With an increasing number of available treatment options, precise characterization of the target thrombus is required to enable optimal treatment selection [17]. Multiple factors for treatment efficacy prediction are currently investigated, including thrombus location [18], thrombus length [19], enhancement in thrombus [20], collaterals status [21], and thrombus density. Nevertheless, all possess only limited associations, for example, recent research showed that thrombus length measured on NCCT (>8 mm) is a potential predictor of intra-venous treatment failure [3]. However, commonly smaller thrombi do not dissolve after intra-venous treatment administration.
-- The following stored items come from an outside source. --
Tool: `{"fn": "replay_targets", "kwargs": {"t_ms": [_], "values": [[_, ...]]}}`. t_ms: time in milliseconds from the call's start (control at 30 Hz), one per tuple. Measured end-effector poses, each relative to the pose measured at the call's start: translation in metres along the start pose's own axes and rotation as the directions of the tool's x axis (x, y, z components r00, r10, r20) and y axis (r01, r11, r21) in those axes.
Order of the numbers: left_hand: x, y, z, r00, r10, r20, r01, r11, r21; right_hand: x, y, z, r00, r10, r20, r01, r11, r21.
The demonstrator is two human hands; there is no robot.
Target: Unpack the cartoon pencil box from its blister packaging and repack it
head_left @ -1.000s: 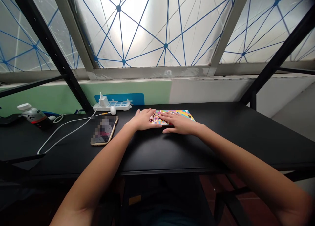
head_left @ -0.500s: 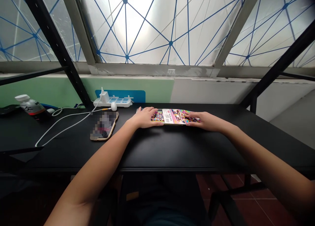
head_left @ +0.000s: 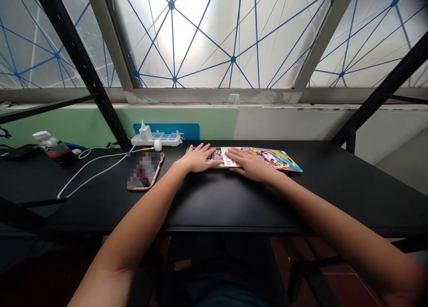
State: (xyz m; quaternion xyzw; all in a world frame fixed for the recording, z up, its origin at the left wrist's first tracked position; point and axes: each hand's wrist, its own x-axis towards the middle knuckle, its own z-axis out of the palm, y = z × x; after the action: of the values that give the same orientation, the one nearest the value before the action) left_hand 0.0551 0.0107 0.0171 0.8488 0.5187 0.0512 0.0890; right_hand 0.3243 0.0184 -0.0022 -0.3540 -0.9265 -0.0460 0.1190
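Note:
A flat, brightly printed packet [head_left: 279, 159] lies lengthwise on the black desk, with cartoon figures on its right part. Near its middle is a white label [head_left: 226, 158] with print on it, partly under my fingers. My left hand [head_left: 199, 159] rests on the packet's left end, fingers stretched out and spread. Palm down across the middle, my right hand [head_left: 250, 164] lies flat with its fingertips over the label. Both hands hide parts of the packet. Its right end shows uncovered and seems slightly raised off the desk.
Left of the packet lies a phone [head_left: 145, 171] with a blurred screen. Behind it, a white power strip [head_left: 163, 139] carries a plug and a white cable [head_left: 96, 157]. A bottle with a white cap [head_left: 51, 146] stands farther left. Black metal posts [head_left: 83, 66] flank the desk.
My right hand has slid left along the packet, from its right part to the label, and flattened. The packet's right end now shows. My left hand stays at the left end, fingers more spread.

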Motion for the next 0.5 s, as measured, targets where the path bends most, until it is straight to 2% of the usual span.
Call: {"fn": "replay_targets", "kwargs": {"t_ms": [233, 500], "values": [[0.004, -0.004, 0.000, 1.000, -0.003, 0.029, 0.004, 1.000, -0.020, -0.033, 0.032, -0.005, 0.998, 0.054, -0.013, -0.054, 0.998, -0.027], [0.003, -0.017, -0.011, 0.997, -0.003, 0.075, 0.007, 0.999, -0.048, -0.042, 0.042, -0.003, 0.998, 0.055, -0.014, -0.056, 0.998, -0.038]]}}
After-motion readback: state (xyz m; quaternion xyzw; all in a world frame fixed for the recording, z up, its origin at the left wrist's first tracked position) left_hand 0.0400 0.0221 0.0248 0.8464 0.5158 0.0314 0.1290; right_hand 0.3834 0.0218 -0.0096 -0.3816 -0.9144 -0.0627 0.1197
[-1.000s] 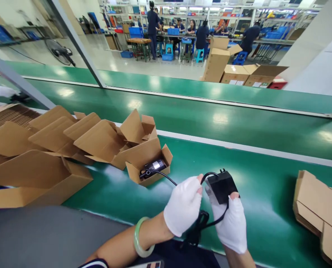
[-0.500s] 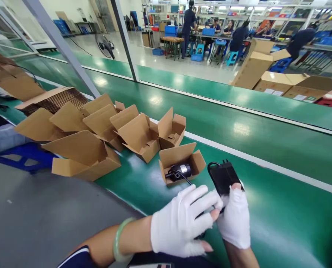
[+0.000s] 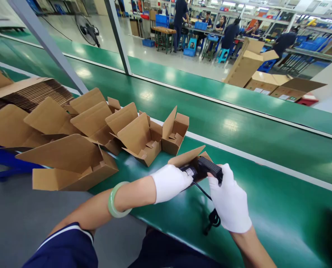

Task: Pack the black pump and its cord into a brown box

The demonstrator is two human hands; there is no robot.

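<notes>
1. The right grip (image 3: 229, 201), in a white glove, is closed on the black adapter (image 3: 211, 166), thumb on the near side; the fingers behind are largely hidden.
2. The adapter lies forward and to the left of that grip. Its long axis slants from the grip, at its near right end, to the far left end, which sits at the mouth of the open carton (image 3: 186, 158).
3. The relation that counts most, I judge, is this slant against the carton: the adapter crosses the right part of the opening, and its near end stands outside. How deep the far end reaches is hidden.
4. The left grip (image 3: 170, 184), also gloved, is at the carton's near left side, its fingertips beside a black cylindrical part (image 3: 190, 171) with a pale label. Whether it grasps that part, the cardboard or neither, I cannot tell.
5. The right hand is the nearer one to the adapter; the left is nearer to the labelled part, which lies in the carton to the left of the adapter.
6. A black cable (image 3: 202, 190) runs from the carton toward the right hand, and a bundled cord (image 3: 214, 219) shows below that hand, over the green desk (image 3: 266, 208).
7. More open boxes (image 3: 135, 136) stand to the left of the carton, apart from it.
</notes>
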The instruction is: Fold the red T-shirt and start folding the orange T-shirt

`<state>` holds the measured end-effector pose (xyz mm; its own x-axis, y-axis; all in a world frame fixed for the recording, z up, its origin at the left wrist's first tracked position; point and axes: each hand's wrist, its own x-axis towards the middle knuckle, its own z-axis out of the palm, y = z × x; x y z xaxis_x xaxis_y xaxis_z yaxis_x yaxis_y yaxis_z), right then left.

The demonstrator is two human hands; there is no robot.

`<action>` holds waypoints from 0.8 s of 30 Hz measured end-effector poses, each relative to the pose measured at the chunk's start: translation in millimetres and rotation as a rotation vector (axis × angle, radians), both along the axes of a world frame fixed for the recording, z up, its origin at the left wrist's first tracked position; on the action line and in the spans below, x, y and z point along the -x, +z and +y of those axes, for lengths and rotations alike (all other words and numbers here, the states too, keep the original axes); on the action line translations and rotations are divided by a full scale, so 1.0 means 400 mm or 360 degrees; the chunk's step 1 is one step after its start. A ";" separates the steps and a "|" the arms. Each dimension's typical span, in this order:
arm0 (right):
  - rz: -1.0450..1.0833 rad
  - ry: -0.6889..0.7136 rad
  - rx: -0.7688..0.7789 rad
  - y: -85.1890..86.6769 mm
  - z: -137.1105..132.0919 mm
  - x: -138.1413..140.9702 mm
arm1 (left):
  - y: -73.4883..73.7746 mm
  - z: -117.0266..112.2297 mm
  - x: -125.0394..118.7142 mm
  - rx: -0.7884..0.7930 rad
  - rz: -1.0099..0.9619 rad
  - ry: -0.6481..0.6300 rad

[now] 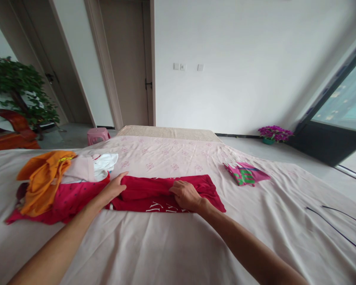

Investigating and improving understanding of the thrombus composition will provide additional information to support optimized treatment decision. In this process, estimations of measurement accuracy and reproducibility are mandatory. This study has contributed in thrombus measurement accuracy estimations by assessing the interobserver agreement for different measurement methods.

Conclusions

Our study reveals that the interobserver agreement for absolute density measurement is superior to relative density measurement. The use of multiple regions of interest when assessing density provides a more reliable measurement compared to single sample measurements. Absolute thrombus density can reliably be measured even by non-expert observers using multiple ROIs; however, a few patients with small indistinct thrombi would require support from experts.